Employees will engage their brain with, or without you
Hearing a boss complain about an employee’s occasional social media use (pre-pandemic) and his consideration of banning cell phones at work, I finally asked a question: “what is she supposed to be doing.” He was stumped. I asked again, “if she set her phone down, and her work was done, what should she be doing instead.” He simply hadn’t thought about it. Obviously, your average go-getter may come ask to help, but will someone just “putting in the hours?”
Employees want to engage their brains. If you don’t engage them, you increase the risk they become distracted. Nir Eyal, author of Indistractible told me it’s easier than ever to find a distraction. “Sports is a distraction, the news can be a huge distraction, politics can be a huge distraction, anything that is not what you say you want to do with your time is by definition a distraction,” he said. “That’s why we have to go deeper than just balming what we call the proximal causes, the tools in our hands, and go to the deeper reasons.”

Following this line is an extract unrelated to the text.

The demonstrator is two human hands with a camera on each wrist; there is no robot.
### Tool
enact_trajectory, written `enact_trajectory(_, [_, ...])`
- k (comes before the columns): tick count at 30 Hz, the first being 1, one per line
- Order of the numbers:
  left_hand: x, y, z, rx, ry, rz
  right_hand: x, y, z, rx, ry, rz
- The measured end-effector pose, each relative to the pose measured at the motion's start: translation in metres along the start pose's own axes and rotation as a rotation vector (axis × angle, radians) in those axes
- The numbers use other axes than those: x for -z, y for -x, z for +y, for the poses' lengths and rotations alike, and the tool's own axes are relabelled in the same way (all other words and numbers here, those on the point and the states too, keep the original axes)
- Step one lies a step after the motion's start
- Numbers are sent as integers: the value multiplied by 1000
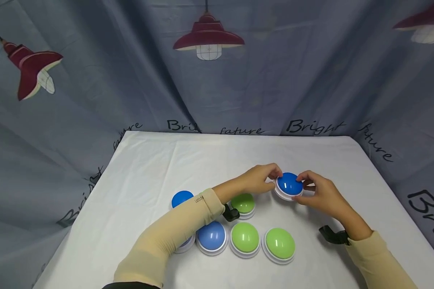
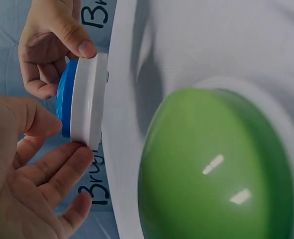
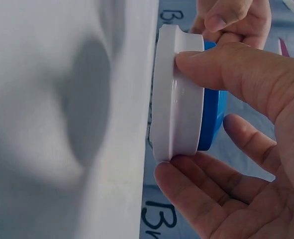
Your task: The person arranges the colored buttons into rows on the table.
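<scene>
A blue-domed push button [image 1: 290,184] with a white round base is held between both hands over the white table, tilted, its shadow falling on the cloth. My left hand [image 1: 259,179] pinches its left side; in the left wrist view the thumb meets the blue dome [image 2: 67,99] and fingertips [image 2: 82,154] support the white base. From the right, my right hand [image 1: 322,194] grips the same button, with the thumb [image 3: 201,67] on the white base [image 3: 179,99] and other fingers at its opposite edge.
Nearer the body stand a blue button [image 1: 211,236] and two green ones [image 1: 245,237] [image 1: 280,243] in a row. Another green button [image 1: 243,204] is beside the left wrist. The left sleeve [image 1: 173,233] partly covers a blue button [image 1: 182,198]. Grey printed curtains [image 1: 256,80] surround the table [image 1: 152,152].
</scene>
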State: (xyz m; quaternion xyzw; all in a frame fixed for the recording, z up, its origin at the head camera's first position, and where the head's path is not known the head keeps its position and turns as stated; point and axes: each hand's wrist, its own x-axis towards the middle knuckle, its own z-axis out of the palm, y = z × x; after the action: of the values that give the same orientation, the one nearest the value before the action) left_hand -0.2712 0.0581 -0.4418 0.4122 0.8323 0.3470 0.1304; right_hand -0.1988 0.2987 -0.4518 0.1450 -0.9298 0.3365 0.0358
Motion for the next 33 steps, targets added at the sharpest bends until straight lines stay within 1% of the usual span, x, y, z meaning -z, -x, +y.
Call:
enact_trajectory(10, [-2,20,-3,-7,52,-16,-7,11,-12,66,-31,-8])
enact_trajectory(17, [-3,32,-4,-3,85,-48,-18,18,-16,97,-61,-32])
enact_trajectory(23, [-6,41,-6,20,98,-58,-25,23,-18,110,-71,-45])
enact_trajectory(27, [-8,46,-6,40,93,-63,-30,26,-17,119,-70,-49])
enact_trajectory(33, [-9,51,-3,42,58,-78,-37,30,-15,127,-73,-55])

Before writing the book, Eyal tried to fix his own distraction issue the same way butts-in-seats bosses do. “At first I thought maybe it was the technology. I got rid of my iPhone and I got a flip phone…no apps, no internet browser. And then I also got a word processor off eBay so I could do my work without any kind of tech distraction.” But he still got distracted. He took out the trash, read a book, and even decided to organize his desk.

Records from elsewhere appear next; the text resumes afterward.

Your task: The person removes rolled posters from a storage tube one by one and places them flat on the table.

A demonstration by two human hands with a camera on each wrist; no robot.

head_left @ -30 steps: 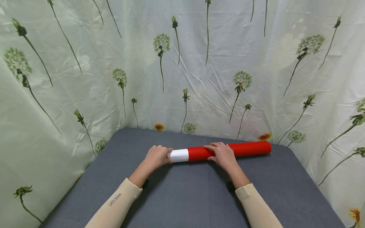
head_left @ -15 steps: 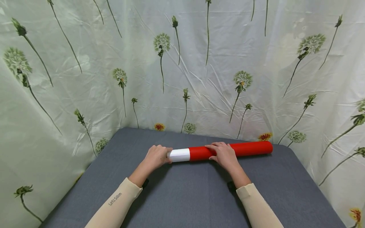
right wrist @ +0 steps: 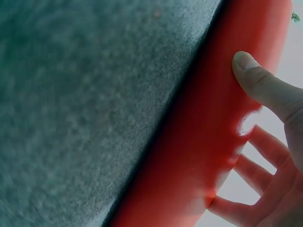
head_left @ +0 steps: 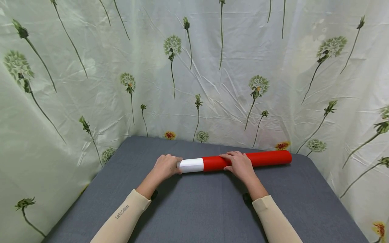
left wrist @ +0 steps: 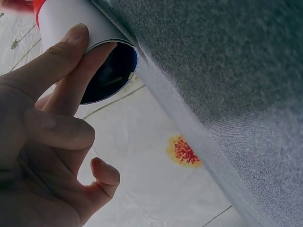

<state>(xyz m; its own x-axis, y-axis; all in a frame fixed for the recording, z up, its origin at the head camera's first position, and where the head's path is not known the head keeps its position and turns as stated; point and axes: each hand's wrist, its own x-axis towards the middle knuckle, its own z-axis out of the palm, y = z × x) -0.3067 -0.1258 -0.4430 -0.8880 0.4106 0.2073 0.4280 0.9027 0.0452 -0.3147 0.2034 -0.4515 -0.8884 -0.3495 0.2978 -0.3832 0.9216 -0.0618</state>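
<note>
A long red tube point(head_left: 267, 158) lies across the far part of the table, with a white rolled sheet point(head_left: 191, 165) sticking out of its left end. In the left wrist view the white roll point(left wrist: 80, 21) shows a dark blue inner side at its open end. My left hand point(head_left: 165, 167) pinches the wall of that end, thumb outside and a finger at the opening, the other fingers loosely bent. Over the middle of the red tube lies my right hand point(head_left: 238, 165), gripping it with the thumb point(right wrist: 253, 71) on the near side and the fingers on the far side.
Grey cloth covers the table point(head_left: 194, 209). Behind and around it hangs a pale curtain point(head_left: 194, 77) printed with dandelions. The tube's right end lies near the table's far right corner.
A little more of the white roll shows. The red tube and my right hand have shifted slightly right, while my left hand has moved slightly left.
</note>
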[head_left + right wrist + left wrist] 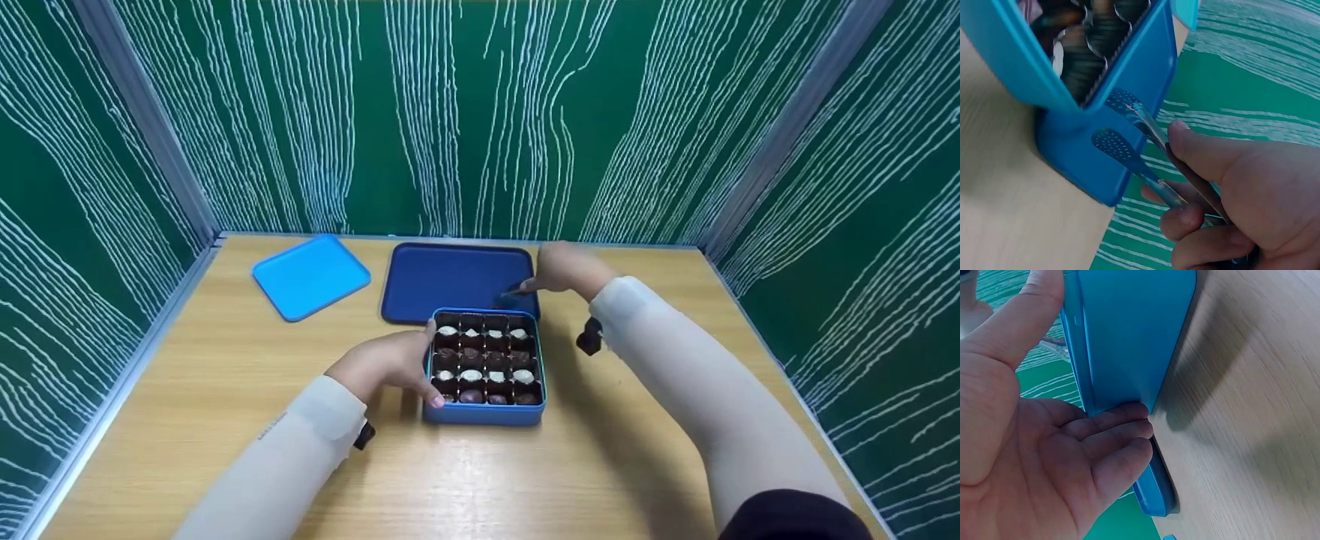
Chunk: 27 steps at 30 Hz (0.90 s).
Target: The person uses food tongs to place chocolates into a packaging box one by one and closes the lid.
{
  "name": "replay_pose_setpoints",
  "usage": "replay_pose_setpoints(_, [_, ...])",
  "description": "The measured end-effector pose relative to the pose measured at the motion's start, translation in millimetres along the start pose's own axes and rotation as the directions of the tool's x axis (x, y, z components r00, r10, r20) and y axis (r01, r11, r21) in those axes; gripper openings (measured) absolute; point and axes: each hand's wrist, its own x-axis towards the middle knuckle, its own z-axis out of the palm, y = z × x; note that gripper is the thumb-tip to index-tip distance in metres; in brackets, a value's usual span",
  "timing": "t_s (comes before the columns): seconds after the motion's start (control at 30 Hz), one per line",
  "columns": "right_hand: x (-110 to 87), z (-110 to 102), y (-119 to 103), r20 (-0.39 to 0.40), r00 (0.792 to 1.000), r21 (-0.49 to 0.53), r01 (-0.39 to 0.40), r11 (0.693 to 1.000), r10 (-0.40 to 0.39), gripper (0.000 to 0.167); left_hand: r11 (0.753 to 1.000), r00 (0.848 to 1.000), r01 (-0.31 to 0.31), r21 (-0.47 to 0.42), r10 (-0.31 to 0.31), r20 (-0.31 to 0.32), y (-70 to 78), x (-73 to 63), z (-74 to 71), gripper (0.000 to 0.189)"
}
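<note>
A blue square box stands on the table with rows of chocolates, pale and dark, in a dark divided insert. My left hand grips the box's left side, thumb at the front corner, fingers toward the back. In the left wrist view, the fingers of that hand curl at the edge of the box wall. My right hand holds metal tongs with perforated tips, spread apart. The tongs are over the dark blue tray, just behind the box, with nothing between their tips.
A light blue tray-like lid lies at the back left of the wooden table. Green walls with white wavy lines enclose the table at the back and sides. The box's back edge overlaps the dark blue tray in the head view.
</note>
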Motion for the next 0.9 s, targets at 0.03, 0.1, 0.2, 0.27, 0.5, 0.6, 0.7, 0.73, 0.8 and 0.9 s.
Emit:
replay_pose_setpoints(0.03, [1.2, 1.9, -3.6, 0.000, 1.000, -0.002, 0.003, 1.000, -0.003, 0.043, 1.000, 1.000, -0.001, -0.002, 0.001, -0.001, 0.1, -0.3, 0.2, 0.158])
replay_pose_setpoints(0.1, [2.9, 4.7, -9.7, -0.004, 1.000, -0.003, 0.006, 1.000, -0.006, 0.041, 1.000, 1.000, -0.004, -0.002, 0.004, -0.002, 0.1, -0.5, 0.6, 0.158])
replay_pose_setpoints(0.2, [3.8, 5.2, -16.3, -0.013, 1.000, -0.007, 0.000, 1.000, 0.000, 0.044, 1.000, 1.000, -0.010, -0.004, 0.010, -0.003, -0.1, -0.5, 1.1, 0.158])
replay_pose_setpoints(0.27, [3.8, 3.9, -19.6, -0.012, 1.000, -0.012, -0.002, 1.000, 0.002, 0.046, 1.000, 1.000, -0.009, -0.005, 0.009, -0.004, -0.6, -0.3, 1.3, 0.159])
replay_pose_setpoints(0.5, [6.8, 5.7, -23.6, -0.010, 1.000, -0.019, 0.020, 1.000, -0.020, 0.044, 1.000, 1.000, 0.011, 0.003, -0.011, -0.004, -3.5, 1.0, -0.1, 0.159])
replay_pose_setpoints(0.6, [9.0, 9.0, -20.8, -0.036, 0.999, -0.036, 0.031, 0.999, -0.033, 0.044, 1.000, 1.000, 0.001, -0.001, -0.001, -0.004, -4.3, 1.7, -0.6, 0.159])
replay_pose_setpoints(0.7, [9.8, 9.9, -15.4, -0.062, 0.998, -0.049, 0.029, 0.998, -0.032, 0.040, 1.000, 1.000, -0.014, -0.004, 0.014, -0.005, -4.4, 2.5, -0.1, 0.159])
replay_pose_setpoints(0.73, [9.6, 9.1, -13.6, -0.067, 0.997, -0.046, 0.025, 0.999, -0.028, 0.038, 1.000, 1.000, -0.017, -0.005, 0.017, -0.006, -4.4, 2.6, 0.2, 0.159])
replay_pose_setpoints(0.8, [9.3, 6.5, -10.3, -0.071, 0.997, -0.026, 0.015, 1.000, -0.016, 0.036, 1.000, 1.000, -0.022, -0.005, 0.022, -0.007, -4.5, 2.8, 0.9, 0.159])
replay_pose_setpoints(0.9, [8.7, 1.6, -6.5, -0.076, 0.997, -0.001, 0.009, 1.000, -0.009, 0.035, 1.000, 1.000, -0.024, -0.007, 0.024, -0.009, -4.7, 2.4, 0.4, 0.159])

Managers should focus on task, not time
Focusing on proximal causes doesn’t solve the problem. Sure, butts-in-seats managers can use employee performance software, monitor keyboards, monitor employees with webcams, and hire productivity police, but the result is only the illusion of work. “The truth is, unengaged employees can fool you,” Vanderkman told me.
Workers may embark on water cooler and coffee exhibitions, take bonus bathroom trips, smoke breaks, and even chat up employees in their office. Are these the kind of team-building productive interactions, that Steve Jobs was famous for encouraging at Pixar, or are they “how ‘bout them Lakers” waste of time conversations? Even if they are work-related, is it productive?
“Even when you’re on task doing ‘worky-type’ stuff, you can still be distracted,” Eyal told me. For example, distracted workers and managers love to generate mountains of useless email, call useless meetings, follow research rabbit holes or get to “inbox zero.” One executive at a company I worked formany moons ago made it a point to get in the office before everyone, but every time I glanced at his desk (guilty as charged), he was often off-task. Butts-in-seats or butts-in-office isn’t a great metric. What should we track? Deliverables and clear tasks.
“Have I made the appropriate number of steps toward my and my organization’s goals during the day. What are certain tasks that would make this a really good day? And when I have done them, the day is over.” Vanderkam told me. “You are getting through what you said you wanted to get through, and you’ll feel very good at the end of it because progress is motivational,” she went on, “It’s not about the exact hours, it’s about getting certain tasks done.”
Microsoft’s productivity score?
By Gallup’s CHRO data, however, managers aren’t managing this way; therefore, they will likely cling to the data they do have. This means as workers return, the butts-in-seats approach will continue – further enhanced by “productivity dashboards” popularized during the pandemic.
With Microsoft entering the employee-performance software industry with their productivty score, your observation-overlords aren’t likely to give up new toys.